Шариф-шабкур ушел во двор, запер за собой ворота.
Улица опустела.
Фируз глядел вслед грузовику и думал: «Что, если бы собрать все зерно, которое украли Насир и такие, как он, сколько же его наберется? Однако скажешь им слово, и они станут твоими заклятыми врагами...»
Он проснулся — кто-то громко колотил в их ворота. Значит, это не сон, действительно, стучат. Встревожился: кто может быть, да еще и ночью? Спустился во двор — темень, до рассвета еще далеко. Из своей комнаты на айван вышла и тетушка Шарофат.
Фируз отворил ворота и увидел перед собой дядю Хидоята.
— Вы?! Что случилось?
Старик бросил на землю камень, которым стучал в ворота, и обнял Фируза; на глазах его были слезы.
— Что случилось, дядя? Скажите...
— Крепись, сынок... Твой отец скончался.
Тетушка Шарофат, стоявшая за спиной Фируза,
только и смогла вымолвить: «О боже...»—и без сил опустилась на землю, словно ее согнула и придавила непомерная тяжесть. Фируз закаменел, не мог сказать ни слова. Весть, которую принес дядя Хидоят, ни ум, ни сердце не принимали. Внезапно Фируз почувствовал, что дрожит, будто нагим вышел в зимнюю стужу. Он не думал о неизбежном... и никогда не думал, даже в сознании не допускал мысли, что придет час и родной его отец вслед за матерью покинет этот мир.
И вот этот час пришел, и Фируз не был готов встретить его. Ведь только вчера он был у отца, и отец казался здоровым...
— Дело божье, сынок,— тихо сказал дядя Хидоят.— Оденься, и пойдем со мной.
9
В сороковой день, когда дом умершего покинули люди, пришедшие помянуть покойного, к Фирузу обратился Аскаров:
— Выйдем на улицу, племянник, разговор к тебе есть.— Он взял его за локоть и повел в сторону ворот.
Фируз, обессилевший от горя, молча повиновался.
В доме дяди Аслама после его смерти оставались жена и надломленные горем две дочери от первого брака. Фирузу казалось, что двор, еще недавно живой и благополучный, словно бы разом помертвел и стал похож на бедное жилье дервиша.

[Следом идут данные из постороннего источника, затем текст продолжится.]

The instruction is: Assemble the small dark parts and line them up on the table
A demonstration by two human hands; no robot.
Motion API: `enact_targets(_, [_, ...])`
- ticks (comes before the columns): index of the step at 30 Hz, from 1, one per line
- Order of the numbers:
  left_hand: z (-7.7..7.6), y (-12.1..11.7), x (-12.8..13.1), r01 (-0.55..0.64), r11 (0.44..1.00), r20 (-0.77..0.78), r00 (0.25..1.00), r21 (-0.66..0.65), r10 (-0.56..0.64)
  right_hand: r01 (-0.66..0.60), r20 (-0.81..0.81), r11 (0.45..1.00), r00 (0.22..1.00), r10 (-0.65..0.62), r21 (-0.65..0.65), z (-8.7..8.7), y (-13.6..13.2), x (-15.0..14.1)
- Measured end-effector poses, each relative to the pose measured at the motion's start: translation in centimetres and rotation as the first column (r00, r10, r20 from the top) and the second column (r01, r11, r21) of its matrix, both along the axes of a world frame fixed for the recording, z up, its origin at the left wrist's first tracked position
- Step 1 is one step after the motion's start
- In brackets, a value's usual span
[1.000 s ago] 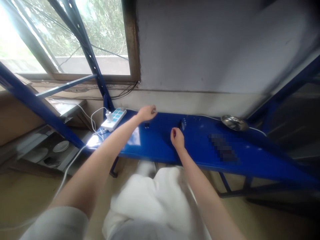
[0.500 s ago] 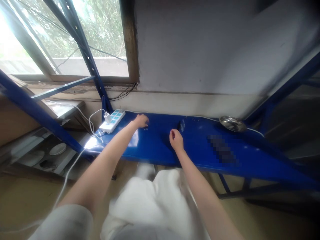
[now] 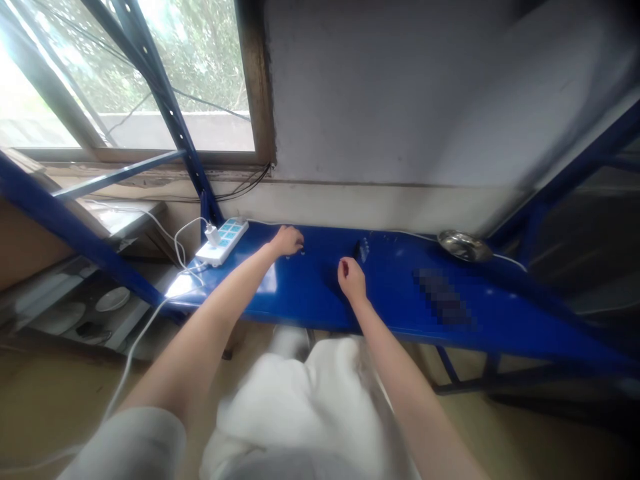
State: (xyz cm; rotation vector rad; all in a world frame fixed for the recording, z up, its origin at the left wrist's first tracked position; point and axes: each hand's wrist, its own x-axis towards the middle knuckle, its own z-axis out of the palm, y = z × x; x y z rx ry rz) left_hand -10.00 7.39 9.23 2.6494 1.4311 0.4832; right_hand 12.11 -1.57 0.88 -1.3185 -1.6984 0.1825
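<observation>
My left hand point(image 3: 287, 241) rests on the blue metal shelf point(image 3: 400, 300), fingers curled down over some small dark parts point(image 3: 302, 251) at its fingertips. What it holds, if anything, is hidden. My right hand point(image 3: 351, 279) lies on the shelf nearer to me, closed in a loose fist; its contents are too small to name. Just beyond it stands a small cluster of dark and pale parts point(image 3: 362, 250).
A white power strip point(image 3: 222, 241) with a plugged charger and white cable lies at the shelf's left end. A steel bowl point(image 3: 462, 245) sits at the back right. Blue rack posts point(image 3: 165, 107) cross the window. Plates point(image 3: 111, 299) lie on a lower level, left.
My left hand came down from near the wall onto the shelf, over the small dark parts. My right hand has barely moved.
</observation>
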Motion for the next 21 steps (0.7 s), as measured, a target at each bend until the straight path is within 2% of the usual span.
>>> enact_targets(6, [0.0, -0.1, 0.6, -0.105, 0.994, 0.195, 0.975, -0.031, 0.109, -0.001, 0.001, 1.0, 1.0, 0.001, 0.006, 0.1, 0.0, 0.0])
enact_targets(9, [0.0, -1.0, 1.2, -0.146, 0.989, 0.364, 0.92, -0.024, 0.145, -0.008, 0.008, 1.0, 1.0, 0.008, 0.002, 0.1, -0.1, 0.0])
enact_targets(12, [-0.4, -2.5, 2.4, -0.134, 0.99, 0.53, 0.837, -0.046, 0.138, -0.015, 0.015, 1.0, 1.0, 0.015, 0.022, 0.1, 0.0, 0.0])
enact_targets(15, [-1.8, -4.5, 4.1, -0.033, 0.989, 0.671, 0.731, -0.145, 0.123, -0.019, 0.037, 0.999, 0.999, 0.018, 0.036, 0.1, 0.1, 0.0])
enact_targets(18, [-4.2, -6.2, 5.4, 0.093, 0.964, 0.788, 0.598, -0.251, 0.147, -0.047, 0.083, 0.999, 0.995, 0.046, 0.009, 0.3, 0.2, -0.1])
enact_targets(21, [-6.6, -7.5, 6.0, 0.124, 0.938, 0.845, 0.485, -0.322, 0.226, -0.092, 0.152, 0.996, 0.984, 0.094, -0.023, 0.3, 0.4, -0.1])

Он шел рядом с Аскаровым по сумрачной улице села и ждал, что скажет ему дядя. Почему брат отца не захотел говорить с ним в доме?

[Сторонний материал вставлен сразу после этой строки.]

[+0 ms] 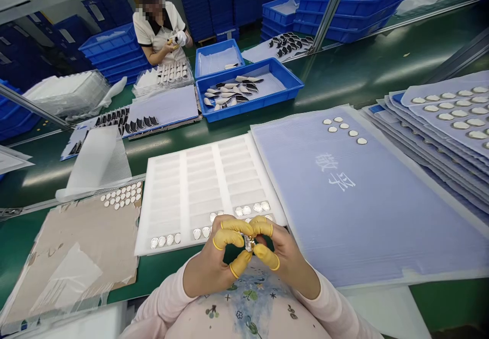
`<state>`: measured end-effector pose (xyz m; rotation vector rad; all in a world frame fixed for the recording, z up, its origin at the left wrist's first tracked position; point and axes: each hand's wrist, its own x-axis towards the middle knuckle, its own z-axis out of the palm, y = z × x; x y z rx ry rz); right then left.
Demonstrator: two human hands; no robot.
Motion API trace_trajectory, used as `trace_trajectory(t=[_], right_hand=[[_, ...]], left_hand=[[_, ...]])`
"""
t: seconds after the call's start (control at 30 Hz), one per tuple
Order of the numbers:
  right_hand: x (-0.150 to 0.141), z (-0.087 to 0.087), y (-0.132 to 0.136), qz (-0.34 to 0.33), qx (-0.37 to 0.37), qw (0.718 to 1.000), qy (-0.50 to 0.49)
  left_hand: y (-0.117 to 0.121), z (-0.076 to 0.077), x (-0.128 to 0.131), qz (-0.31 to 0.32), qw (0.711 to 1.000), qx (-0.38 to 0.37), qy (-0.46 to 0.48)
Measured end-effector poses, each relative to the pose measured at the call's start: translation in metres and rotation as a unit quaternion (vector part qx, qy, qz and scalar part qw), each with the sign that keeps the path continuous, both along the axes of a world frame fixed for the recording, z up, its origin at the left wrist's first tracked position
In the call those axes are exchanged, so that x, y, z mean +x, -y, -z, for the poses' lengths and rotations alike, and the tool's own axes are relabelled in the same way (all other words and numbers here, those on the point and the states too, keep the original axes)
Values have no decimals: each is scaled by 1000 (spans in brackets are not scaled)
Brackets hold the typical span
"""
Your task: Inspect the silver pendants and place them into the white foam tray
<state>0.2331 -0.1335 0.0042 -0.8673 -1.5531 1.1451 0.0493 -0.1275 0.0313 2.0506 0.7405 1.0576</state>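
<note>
Close in front of my body, my left hand (225, 250) and my right hand (273, 245) meet, their fingertips in yellow finger cots. Between them they pinch a small shiny gold-and-clear piece (249, 243); its exact kind is hard to make out. Just beyond my hands lies a white foam tray (202, 176) with rows of slots. Round white discs with metallic rims (166, 240) sit in its near slots, and my hands hide some of them. More such discs (344, 125) lie on a bluish foam sheet (305, 201) to the right.
Cardboard (76, 232) with several discs lies at left. Layered sheets with discs (454, 110) stand at right. Across the green bench (160, 148), a blue bin (252, 102) holds curved black-and-white parts. A co-worker (160, 28) handles a piece at the back. A metal post (331, 10) rises behind.
</note>
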Motion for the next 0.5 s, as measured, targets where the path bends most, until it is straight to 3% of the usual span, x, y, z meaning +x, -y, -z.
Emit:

Аскаров не торопился, двигался степенно и тихо, сохраняя во всем своем облике приличествующую случаю важность. Лицо его в вечерних сумерках казалось застывшим.
Фируз почувствовал, что мерзнет. Осень уже, вечера стали холодные... Негромкие голоса людей и ленивый лай собак сливались в нехитрую мелодию вечера. Откуда-то издали, наверное, от магазина, то доносился, то пропадал голос радио: «Наши борцы в этом соревновании... победителями...» А дядя двигался неторопливо.
«Нужно поговорить сейчас, время самое подходящее,— думал он.— Вдова брата уже согласилась и этот, я думаю, не будет против, да и отчего бы ему быть против? Ведь не бездомный же! А кому завтра достанется двор портнихи Шарофат? Нет, конечно, он должен согласиться... Хотя несколько раз и пытался показать себя умником, втаптывал мои слова в землю, все же он дурак. Если бы не был дураком, разве сидел бы рядом с этой больной старухой, вместо того чтобы учиться в столице. Нет, все же хорошо, что он не уехал, а то, глядишь, познав жизнь с четырех сторон, захотел бы распорядиться двором своего отца — и ничего удивительного... А я, наивный, еще уговаривал его поступать в институт.